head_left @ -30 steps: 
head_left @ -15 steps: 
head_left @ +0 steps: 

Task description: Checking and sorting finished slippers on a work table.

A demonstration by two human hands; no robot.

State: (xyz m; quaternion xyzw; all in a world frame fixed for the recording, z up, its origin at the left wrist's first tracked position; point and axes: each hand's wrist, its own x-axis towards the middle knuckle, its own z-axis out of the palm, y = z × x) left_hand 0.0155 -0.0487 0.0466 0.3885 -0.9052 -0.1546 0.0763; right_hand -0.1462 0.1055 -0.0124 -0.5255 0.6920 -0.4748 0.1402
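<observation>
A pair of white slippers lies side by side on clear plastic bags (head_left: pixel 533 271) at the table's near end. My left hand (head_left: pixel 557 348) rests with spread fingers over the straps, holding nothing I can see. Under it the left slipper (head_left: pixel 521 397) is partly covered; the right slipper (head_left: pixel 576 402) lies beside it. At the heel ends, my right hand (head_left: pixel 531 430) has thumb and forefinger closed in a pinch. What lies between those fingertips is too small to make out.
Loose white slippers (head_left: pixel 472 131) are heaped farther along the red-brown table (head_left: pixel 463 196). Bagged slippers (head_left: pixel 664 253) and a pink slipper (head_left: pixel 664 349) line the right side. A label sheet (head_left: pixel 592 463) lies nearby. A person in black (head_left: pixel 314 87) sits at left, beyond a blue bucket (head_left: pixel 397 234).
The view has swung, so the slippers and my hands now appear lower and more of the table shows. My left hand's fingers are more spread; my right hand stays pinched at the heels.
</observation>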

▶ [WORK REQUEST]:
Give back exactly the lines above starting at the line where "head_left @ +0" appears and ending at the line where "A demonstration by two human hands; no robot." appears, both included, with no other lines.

▶ [RESULT OF THE EXERCISE]:
head_left @ +0 steps: 

Task description: Checking and sorting finished slippers on a work table.

A demonstration by two human hands; no robot.

This concludes the answer to the exercise.